Day Six:
I don't know where the day went today, but my head is still spinning and I'm too tired to write. I went for my Rheumatologist visit and have no idea where I am or where I'm headed. Everything makes me a "complex" case (of course), so nothing is clear cut. The only great news I got was that nothing "else" is wrong... right now. Woohoo. But where does that leave me? I need the genetic test for Celiac but don't know if insurance will pay for it. Super! A biopsy, like the one I already went for a year and a half ago, may not be definitive in my case. Wonderful! So now I just wait. For what, I don't exactly know.
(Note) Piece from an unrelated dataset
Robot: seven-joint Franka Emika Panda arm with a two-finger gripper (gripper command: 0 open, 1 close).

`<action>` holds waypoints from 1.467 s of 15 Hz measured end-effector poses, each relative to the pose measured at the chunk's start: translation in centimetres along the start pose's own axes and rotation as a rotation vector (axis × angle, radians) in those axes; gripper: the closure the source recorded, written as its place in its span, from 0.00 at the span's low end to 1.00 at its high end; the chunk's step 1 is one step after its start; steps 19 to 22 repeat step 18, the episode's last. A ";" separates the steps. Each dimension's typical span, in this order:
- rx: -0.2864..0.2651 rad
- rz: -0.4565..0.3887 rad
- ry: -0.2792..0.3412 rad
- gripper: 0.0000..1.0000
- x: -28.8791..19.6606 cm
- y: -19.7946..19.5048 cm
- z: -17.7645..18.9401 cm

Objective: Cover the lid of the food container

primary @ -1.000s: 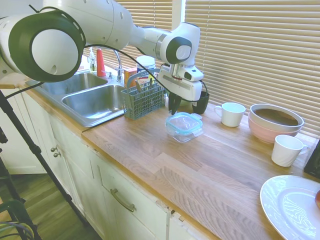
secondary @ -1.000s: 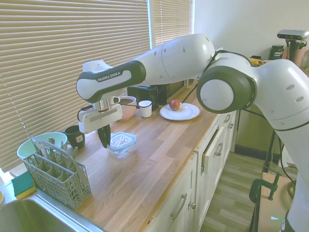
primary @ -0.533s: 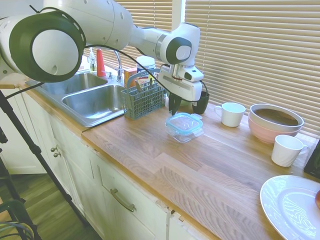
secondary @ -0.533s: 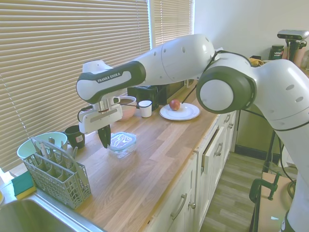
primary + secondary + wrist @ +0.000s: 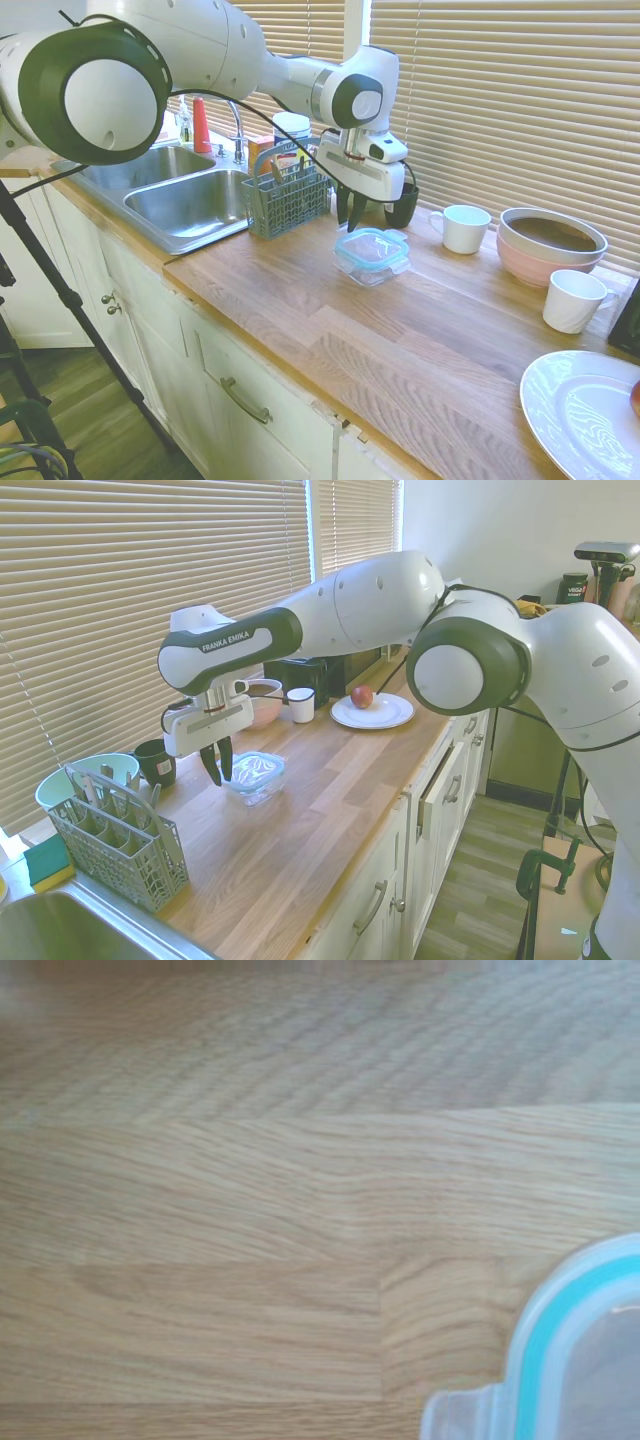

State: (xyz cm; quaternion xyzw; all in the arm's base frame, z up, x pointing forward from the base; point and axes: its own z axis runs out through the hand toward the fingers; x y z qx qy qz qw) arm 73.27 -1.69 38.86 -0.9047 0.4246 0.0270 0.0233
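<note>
In the first exterior view we see the gripper with fingers parted and empty, just beyond the far left edge of the food container, whose lid lies on top, on the wooden counter. The second exterior view shows the same released gripper just left of the lid, near the cutlery basket. In the wrist view we find only a corner of the lid over the counter.
</note>
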 end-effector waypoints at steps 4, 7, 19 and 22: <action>0.032 -0.004 0.028 0.00 0.5 0.8 -1.8; 0.050 -0.041 0.048 0.00 -0.2 4.3 -5.9; -0.059 -0.166 0.013 0.00 -7.3 18.8 -6.5; -0.059 -0.166 0.013 0.00 -7.3 18.8 -6.5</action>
Today I'm more frustrated than I have been in a few days, so I feel like I've taken two steps back. I feel like I'm getting somewhat used to eating this diet now, but even still I can't help but wonder how I'm going to manage for the REST of my life. My mom brought over a gluten-free cake (one of the mixes) and I took one bite and wanted to gag. What a disappointment. It tasted like the bread I eat for my sandwich. Seriously.... the aftertaste is like your morning breath after a night of drinking. My mom thinks I exaggerate (me???!!!) but if you don't believe me, try it. My wonderful, supportive husband ate two huge bites of the cake (ha!) and said it wasn't too bad, until the aftertaste set in. Then he changed his tune and said he might eat it if he was starving and there wasn't anything left to eat. I mean, hellllloooo! Can you understand why I'm mourning here? Maybe I'll just stick with fruit after all. But can I really give up the real genuine brownie? Me? That will be a sight to be seen. In my frustration, I punched the leftover cake (hahaha)... a normal cake would crumble. No, not this cake! This mighty cake bounced back, like my Tempurpedic mattress. Ugh. I just might gag again.
Good idea to recycle the leftover cake as a punching bag! I'm all in favor of multi-purposing. ;) Hang in there kiddo!